UNITED NATIONS (AP) One of the longest battles for a seat on the powerful U.N. Security Council ended Tuesday with victory for Panama after U.S. backed Guatemala and leftist Venezuela led by anti-American President Hugo Chavez withdrew to end a deadlock.
The General Assembly's overwhelming vote for Panama on the 48th ballot was greeted with loud applause by diplomats in the packed chamber, who had been trying since October 12th to choose a candidate from Latin America and the Caribbean to serve a two year term on the U.N.'s most powerful body.
In the secret ballot, Panama received 164 votes, more than the required two-thirds majority of the 189 voting members in the 192 nation assembly. Venezuela got 11 votes, Guatemala 4 votes, Barbados 1 vote, and 9 countries abstained.
General Assembly President Sheikha Haya Rashed Al Khalifa, who announced the results, said she was ``delighted'' at Panama's victory and that all five new members of the Security Council had now been chosen, Belgium, Indonesia, Italy, Panama and South Africa. They will join the 15 seat council on January 1, 2007.
Panamanian President Martin Torrijos Espino said he was honored his country was elected. Panama will try to unify Latin American and Caribbean nations and help the council reach consensus on sticky issues, he said.
``We have always aspired to ... be the force that can unite positions,'' Torrijos said during a visit to the Mexico Pacific coast resort of Acapulco, where he is attending a meeting on efforts to help disabled people.
Panama's election was virtually assured last week when the foreign ministers of Guatemala and Venezuela met and agreed to withdraw in favor of the Central American nation, which they called a bridge between the northern and southern Latin America. The 34 Latin American and Caribbean nations endorsed Panama as the group's candidate on Friday.
The race for the council seat became highly political because of the U.S. support for Guatemala and Chavez' reference to President Bush as ``the devil'' in his speech in September to the General Assembly ministerial meeting. A number of countries said Chavez' anti-Bush comments hurt Venezuela's chances.
Guatemala led Venezuela in all but one of the 47 ballots, but could not muster the two-thirds support needed to win in the General Assembly. The standoff was the third longest battle for a Security Council seat in the U.N.'s 61 year history.
The second highest number of ballots for a council seat was 52, set in 1960. After that, the General Assembly agreed to allow Poland and Turkey to serve on the council for one year each.
The record number is 155 rounds of voting, set in 1980. The General Assembly gave up on Cuba and Colombia after 154 rounds and chose Mexico on the 155th, in early January of that year.
Guatemala's U.N. Ambassador Jorge Skinner-Klee thanked each of the 116 countries that supported its candidacy and extended ``heartfelt congratulations'' to Panama.
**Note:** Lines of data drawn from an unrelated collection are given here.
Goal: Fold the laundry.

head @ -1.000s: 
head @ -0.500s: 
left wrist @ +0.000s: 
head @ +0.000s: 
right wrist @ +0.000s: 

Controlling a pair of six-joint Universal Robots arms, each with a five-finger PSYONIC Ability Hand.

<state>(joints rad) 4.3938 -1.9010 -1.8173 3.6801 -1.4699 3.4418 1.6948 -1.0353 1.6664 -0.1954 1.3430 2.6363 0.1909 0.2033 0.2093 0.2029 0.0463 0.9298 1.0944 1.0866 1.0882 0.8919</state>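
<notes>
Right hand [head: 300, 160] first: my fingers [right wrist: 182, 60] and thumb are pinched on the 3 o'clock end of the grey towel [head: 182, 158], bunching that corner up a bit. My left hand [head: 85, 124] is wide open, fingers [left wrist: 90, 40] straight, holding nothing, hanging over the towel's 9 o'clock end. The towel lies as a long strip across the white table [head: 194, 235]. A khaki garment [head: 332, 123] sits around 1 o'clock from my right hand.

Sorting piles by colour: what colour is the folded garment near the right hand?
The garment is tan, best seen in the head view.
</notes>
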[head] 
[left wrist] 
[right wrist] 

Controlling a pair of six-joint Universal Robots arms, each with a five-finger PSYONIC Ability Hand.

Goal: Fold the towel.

``Although we regret the polarization of the campaign for reasons that did not arise from our own conduct, we are proud of Guatemala's campaign ... carried out with dignity, respect and collegiality,'' he said.
Skinner-Klee said Guatemala has waited nearly 61 years for the opportunity to be a member of the Security Council and has already presented its candidacy to the Latin American and Caribbean group for a seat in 2012-2013.
U.S. Ambassador John Bolton said it was ``too bad'' that Guatemala did not win.
``We look forward to working with Panama,'' he said. ``We're sure they'll play a constructive role.''
Bolton reiterated that the United States took the ``extraordinary'' step of intervening in the race ``because of the risk of disruption to the council that we saw Venezuela bringing.''
Venezuela's U.N. Ambassador Francisco Arias Cardenas chided Bolton for saying last week that the United States achieved its objective when Venezuela stepped down.
``For the big countries, it should be clear that ... the assembly will not accept imposition and it exercises its freedom in democracy,'' he said. ``We should also remember that some embraces end up by killing you, such as a bear hug, and we should remember the strength and the power of the General Assembly,'' Arias Cardenas said.